NSF Awards · FY 2025 · 2025-09
With the support of the Chemical Synthesis Program of the Division of Chemistry, Professor Jon Njardarson of the University of Arizona is developing new chemical reaction cascades in that leverage readily available feedstock materials in concert with negatively charged reaction partners to trigger sequences of reactions that produce higher-value fine chemical products. These new reaction processes will have broader scientific impacts by enabling researchers in industry and academia to construct and manufacture target architectures more efficiently, and the fundamental studies of reaction mechanisms will support the design of other new reactions.

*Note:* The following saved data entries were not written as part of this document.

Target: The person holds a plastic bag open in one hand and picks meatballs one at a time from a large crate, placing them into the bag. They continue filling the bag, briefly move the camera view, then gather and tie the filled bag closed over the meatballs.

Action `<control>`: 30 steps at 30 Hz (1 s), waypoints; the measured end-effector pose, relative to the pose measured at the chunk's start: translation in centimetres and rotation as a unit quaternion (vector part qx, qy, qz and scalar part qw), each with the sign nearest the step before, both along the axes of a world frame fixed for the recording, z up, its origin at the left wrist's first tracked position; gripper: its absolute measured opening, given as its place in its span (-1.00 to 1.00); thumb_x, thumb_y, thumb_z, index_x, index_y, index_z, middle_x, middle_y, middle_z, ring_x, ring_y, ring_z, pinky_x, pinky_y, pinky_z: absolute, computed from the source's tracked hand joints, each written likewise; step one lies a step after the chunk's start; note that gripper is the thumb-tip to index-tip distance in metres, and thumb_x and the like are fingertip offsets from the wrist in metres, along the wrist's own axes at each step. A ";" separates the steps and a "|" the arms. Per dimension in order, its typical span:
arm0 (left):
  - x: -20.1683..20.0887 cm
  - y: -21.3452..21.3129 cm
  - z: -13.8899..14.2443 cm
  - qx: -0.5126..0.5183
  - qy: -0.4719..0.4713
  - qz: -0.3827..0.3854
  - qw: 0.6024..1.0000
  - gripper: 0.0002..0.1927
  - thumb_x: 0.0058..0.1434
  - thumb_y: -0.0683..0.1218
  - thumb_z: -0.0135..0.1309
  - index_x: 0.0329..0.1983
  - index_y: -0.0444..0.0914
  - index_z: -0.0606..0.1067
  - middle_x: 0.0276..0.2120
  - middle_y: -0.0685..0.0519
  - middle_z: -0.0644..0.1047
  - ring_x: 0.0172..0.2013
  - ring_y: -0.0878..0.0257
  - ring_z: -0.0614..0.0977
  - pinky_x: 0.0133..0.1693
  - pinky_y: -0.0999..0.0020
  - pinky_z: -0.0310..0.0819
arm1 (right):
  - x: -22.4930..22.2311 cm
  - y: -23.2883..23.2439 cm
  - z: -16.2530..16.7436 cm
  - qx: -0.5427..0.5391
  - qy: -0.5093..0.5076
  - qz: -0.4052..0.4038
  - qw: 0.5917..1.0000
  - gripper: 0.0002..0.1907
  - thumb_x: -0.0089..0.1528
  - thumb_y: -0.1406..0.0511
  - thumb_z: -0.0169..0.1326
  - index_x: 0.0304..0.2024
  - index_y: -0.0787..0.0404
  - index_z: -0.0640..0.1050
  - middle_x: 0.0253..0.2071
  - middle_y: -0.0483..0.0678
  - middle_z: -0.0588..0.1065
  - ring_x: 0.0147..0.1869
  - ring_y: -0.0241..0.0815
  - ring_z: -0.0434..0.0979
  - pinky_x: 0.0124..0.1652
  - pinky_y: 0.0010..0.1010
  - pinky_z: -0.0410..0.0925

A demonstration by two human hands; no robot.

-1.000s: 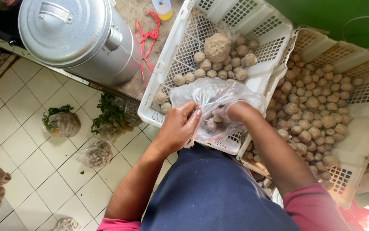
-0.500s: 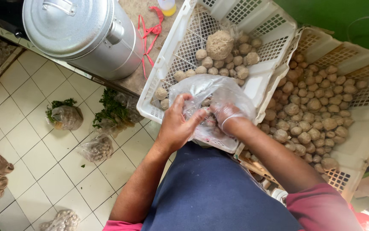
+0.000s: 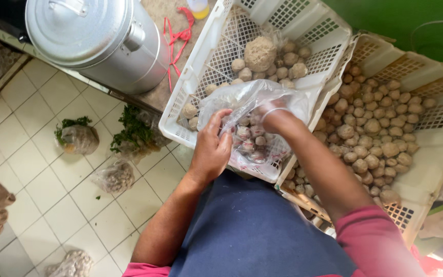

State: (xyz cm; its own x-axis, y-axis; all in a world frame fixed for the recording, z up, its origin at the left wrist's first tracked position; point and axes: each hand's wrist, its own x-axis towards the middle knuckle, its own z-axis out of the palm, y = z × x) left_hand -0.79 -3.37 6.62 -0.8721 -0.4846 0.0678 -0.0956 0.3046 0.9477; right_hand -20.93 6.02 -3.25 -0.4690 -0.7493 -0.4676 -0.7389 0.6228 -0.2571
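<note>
A clear plastic bag [image 3: 242, 105] part-filled with pale brown meatballs rests in a white slotted crate [image 3: 329, 31]. My left hand [image 3: 212, 149] grips the bag's near edge and holds its mouth apart. My right hand [image 3: 273, 114], in a thin clear glove, is pushed inside the bag among the meatballs; whether it holds any is hidden. More loose meatballs and one large ball [image 3: 260, 53] lie at the crate's far end.
A second white crate [image 3: 437, 154] full of meatballs stands to the right. A big metal pot with lid [image 3: 88, 38] and red strings [image 3: 180, 36] sit on the counter at left. Bags of greens [image 3: 78, 136] and other bags lie on the tiled floor.
The bag's mouth has been pulled wider by my left hand, and my right hand has gone deeper inside it. The view has shifted slightly.
</note>
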 end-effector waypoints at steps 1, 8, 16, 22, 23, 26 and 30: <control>-0.2 -0.3 0.0 0.024 0.007 -0.005 1.000 -0.57 0.26 -0.29 -0.08 0.22 -0.33 0.40 -0.28 -0.05 0.59 -0.31 0.24 0.59 -0.23 0.33 0.51 | 0.3 -0.8 -0.2 0.001 0.026 -0.005 1.000 -0.73 0.24 0.30 0.06 -0.05 0.19 0.64 -0.04 0.18 0.58 0.02 0.16 0.58 0.03 -0.11 0.43; -0.4 -3.6 -0.4 0.032 0.008 -0.053 0.998 -0.61 0.30 -0.24 0.00 0.21 -0.31 0.41 -0.40 0.09 0.43 -0.39 0.39 0.43 -0.35 0.44 0.38 | 0.8 -3.0 -0.4 0.049 0.072 -0.024 0.996 -0.69 0.19 0.31 0.12 -0.03 0.23 0.66 0.03 0.22 0.56 0.13 0.12 0.58 0.10 -0.15 0.42; -0.9 -6.4 -3.5 0.134 -0.004 -0.162 0.978 -0.65 0.37 -0.24 -0.06 0.22 -0.29 0.41 -0.42 0.16 0.35 -0.42 0.45 0.33 -0.39 0.51 0.24 | 1.0 1.6 -0.6 -0.108 -0.137 -0.204 0.963 -0.65 0.14 0.28 0.17 -0.01 0.09 0.67 -0.14 0.04 0.68 -0.11 -0.03 0.69 -0.06 -0.23 0.50; -0.7 -7.8 -5.1 0.339 -0.021 -0.216 0.915 -0.60 0.38 -0.23 -0.11 0.29 -0.25 0.32 -0.35 0.19 0.43 -0.49 0.50 0.34 -0.49 0.57 0.21 | 5.0 -0.9 0.3 -0.053 -0.077 -0.158 0.983 -0.53 0.04 0.31 0.24 0.04 0.04 0.60 -0.05 0.08 0.60 -0.02 0.12 0.60 -0.03 -0.16 0.45; -0.6 -7.9 -5.2 0.342 -0.017 -0.226 0.912 -0.60 0.39 -0.23 -0.11 0.30 -0.25 0.32 -0.34 0.18 0.42 -0.48 0.49 0.35 -0.48 0.56 0.22 | 5.2 -1.1 0.7 -0.037 -0.069 -0.145 0.986 -0.51 0.03 0.27 0.31 0.03 0.08 0.59 -0.02 0.12 0.56 0.04 0.16 0.55 0.00 -0.13 0.43; -1.0 -7.9 -5.4 0.354 -0.010 -0.248 0.902 -0.61 0.42 -0.22 -0.09 0.31 -0.27 0.31 -0.34 0.16 0.41 -0.48 0.48 0.37 -0.47 0.55 0.25 | 5.2 -1.4 1.3 0.004 -0.081 -0.168 0.982 -0.44 0.02 0.20 0.40 0.05 0.10 0.55 0.06 0.15 0.51 0.12 0.17 0.52 0.06 -0.13 0.41; -1.3 -7.9 -5.3 0.389 -0.024 -0.241 0.889 -0.62 0.42 -0.21 -0.10 0.30 -0.29 0.30 -0.36 0.14 0.42 -0.50 0.47 0.37 -0.50 0.53 0.27 | 4.5 0.2 1.2 -0.002 -0.145 -0.229 0.963 -0.28 -0.09 0.28 0.47 0.10 0.11 0.47 0.06 0.07 0.56 0.13 0.04 0.57 0.09 -0.22 0.42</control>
State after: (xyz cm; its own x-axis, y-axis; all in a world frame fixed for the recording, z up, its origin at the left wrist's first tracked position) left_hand -2.10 -11.28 1.33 -0.9840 0.0618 -0.1673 -0.1776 -0.4248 0.8877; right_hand -16.38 6.23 -2.08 -0.6011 -0.4963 -0.6264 -0.2837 0.8653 -0.4133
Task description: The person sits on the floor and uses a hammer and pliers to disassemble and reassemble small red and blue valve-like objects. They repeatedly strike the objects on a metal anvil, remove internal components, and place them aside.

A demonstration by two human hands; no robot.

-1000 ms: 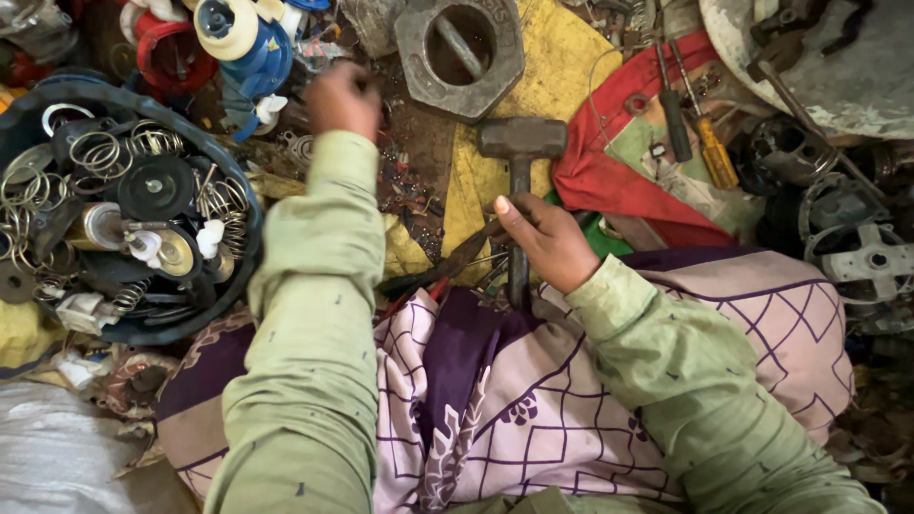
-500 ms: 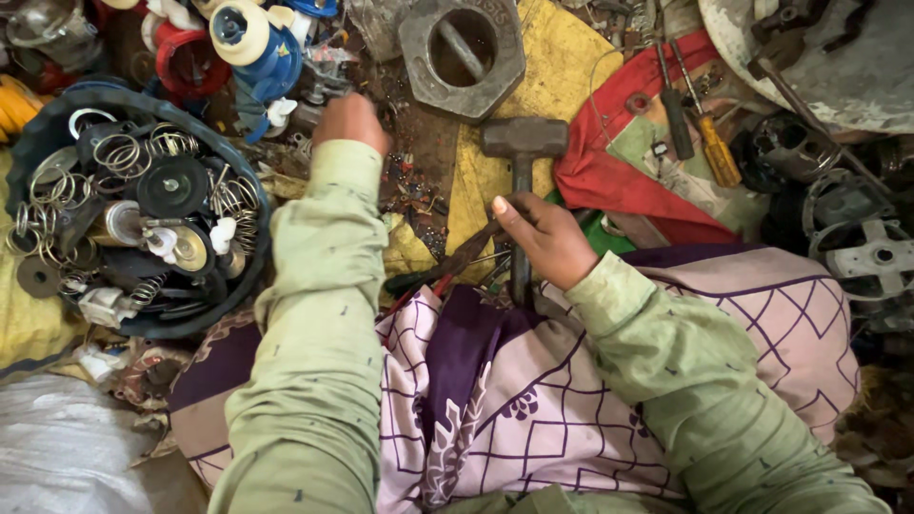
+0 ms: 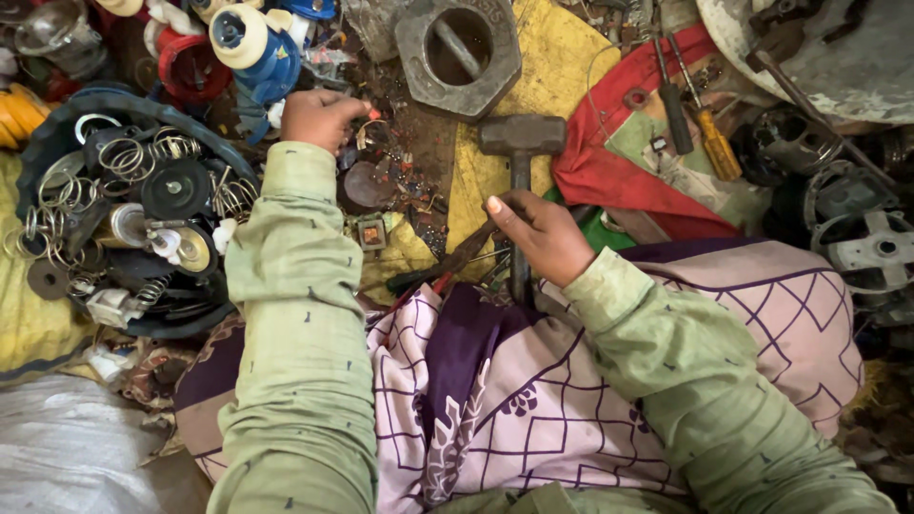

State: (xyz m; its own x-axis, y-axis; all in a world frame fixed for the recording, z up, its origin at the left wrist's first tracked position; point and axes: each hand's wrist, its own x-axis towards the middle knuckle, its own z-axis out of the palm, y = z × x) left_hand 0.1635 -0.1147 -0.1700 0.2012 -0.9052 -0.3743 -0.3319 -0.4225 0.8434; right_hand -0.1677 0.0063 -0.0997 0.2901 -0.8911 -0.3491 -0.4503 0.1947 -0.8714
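Observation:
My left hand (image 3: pixel 319 116) reaches out over a litter of small metal scrap, fingers curled shut, beside a blue and white plastic part (image 3: pixel 255 43). A tiny red bit lies at its fingertips; I cannot tell if it is pinched. My right hand (image 3: pixel 541 236) is closed around the dark handle of a sledge hammer (image 3: pixel 521 135), whose head rests on a yellow sheet (image 3: pixel 562 71). Pliers (image 3: pixel 447 266) with dark and red handles lie just left of that hand. Both sleeves are pale green, over a purple and pink patterned cloth on my lap.
A large hexagonal metal nut (image 3: pixel 459 48) lies beyond the hammer. At left a dark round tub (image 3: pixel 57 109) holds springs, rings and discs. To the right are a red cloth (image 3: pixel 609 176), screwdrivers (image 3: pixel 709 143) and grey metal housings (image 3: pixel 871 247).
My left hand has drawn back a little toward me from the blue and white part. The right hand stays on the hammer handle. The view has shifted slightly.

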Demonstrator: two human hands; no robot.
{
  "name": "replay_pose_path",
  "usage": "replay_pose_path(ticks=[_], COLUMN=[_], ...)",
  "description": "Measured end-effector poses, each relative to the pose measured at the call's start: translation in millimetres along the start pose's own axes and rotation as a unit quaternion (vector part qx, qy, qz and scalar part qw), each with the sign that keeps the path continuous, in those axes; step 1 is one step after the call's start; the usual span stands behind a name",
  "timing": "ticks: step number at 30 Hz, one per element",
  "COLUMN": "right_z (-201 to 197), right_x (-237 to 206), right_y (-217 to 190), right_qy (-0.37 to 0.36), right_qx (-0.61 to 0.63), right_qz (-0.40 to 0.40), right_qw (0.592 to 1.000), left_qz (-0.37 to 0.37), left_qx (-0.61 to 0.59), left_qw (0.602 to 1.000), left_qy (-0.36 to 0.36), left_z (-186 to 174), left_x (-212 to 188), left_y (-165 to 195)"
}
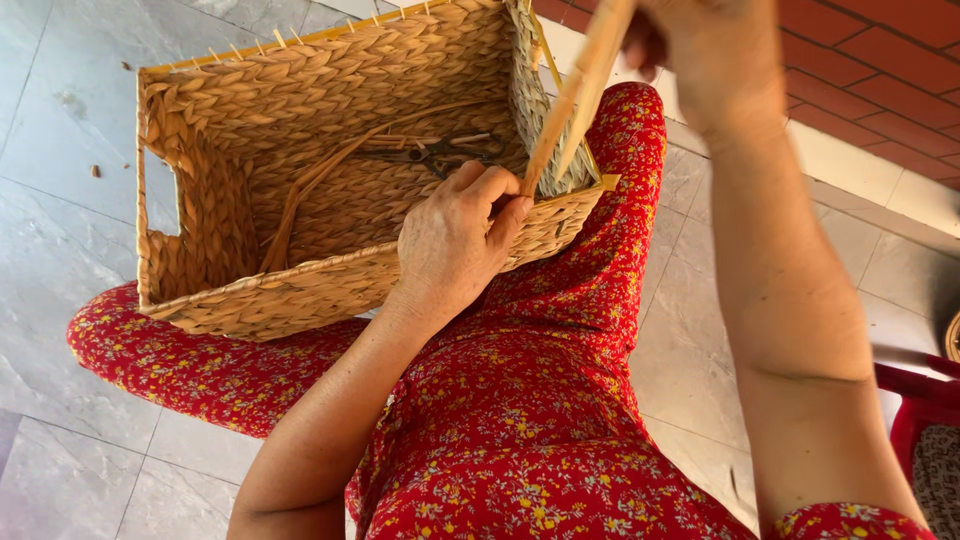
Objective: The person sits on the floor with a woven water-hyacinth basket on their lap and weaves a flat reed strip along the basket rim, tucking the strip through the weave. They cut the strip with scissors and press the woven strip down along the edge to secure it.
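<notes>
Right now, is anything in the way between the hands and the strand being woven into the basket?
No. The left hand already pinches the flat straw strand at the woven basket rim, and the right hand grips it higher up. The scissors lie inside the basket, clear of both hands.

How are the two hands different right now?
The left hand rests low on the woven basket, fingers curled over its rim at the corner; the right hand is raised high, partly cut off by the picture's top edge. The left hand pinches the bottom of the tan strand where it meets the rim; the right hand grips the strand's upper end. Both hold the same strand.
</notes>
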State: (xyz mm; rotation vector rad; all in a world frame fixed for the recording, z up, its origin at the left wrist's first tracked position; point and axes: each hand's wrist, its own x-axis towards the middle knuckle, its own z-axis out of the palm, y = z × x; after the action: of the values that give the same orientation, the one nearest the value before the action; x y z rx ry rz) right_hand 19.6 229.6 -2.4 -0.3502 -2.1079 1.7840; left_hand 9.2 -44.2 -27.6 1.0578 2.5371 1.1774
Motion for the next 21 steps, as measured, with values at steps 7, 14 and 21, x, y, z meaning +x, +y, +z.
replay_pose_path(ticks=[7, 14, 21], right_z=[28, 36, 49], right_x=[-10, -5, -2], right_y=[28, 31, 39], right_qy=[-0.068, -0.062, -0.087], right_qx=[-0.021, -0.024, -0.022], right_qz=[-0.056, -0.047, 0.005], right_qw=[0.996, 0.997, 0.996], left_qz=[0.050, 0.088, 0.043], left_qx=[0.045, 0.160, 0.055], left_qw=[0.998, 0.983, 0.998], left_qy=[-0.008, 0.025, -0.009], left_z=[6, 29, 27], left_x=[0, -4, -9], left_y=[-7, -11, -15])
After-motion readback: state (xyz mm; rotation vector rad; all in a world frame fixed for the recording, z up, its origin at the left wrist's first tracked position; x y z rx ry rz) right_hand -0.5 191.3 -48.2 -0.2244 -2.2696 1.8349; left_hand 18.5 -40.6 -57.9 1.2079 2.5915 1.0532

Broader impacts of this project also include workforce development and the continued dissemination of publicly available and popular educational work products from the PI and team. This project is focused on making significant advances on the asymmetric dienolate cascade reaction platform that the PI’s lab has been developing. Specific advances include in situ trapping of lithium enamides at carbon or nitrogen to expand the type of products that can be assembled in one pot, and realizing the formation of products containing all carbon quaternary centers. Detailed mechanistic investigations have opened and will continue to open new directions of reaction development, including the proposed routes to chiral lactams and atropisomers. This project is also focused on efficient assembly of chiral complex aromatic nitrogen heterocycles and fused ring structures via pericyclic and radical-metal-mediated cascades respectively, with the goal of increasing the impact of the chiral auxiliary. The suite of reactions being developed is expected to impact chemical synthesis and its applications in medicine, materials, and other areas. This award reflects NSF's statutory mission and has been deemed worthy of support through evaluation using the Foundation's intellectual merit and broader impacts review criteria.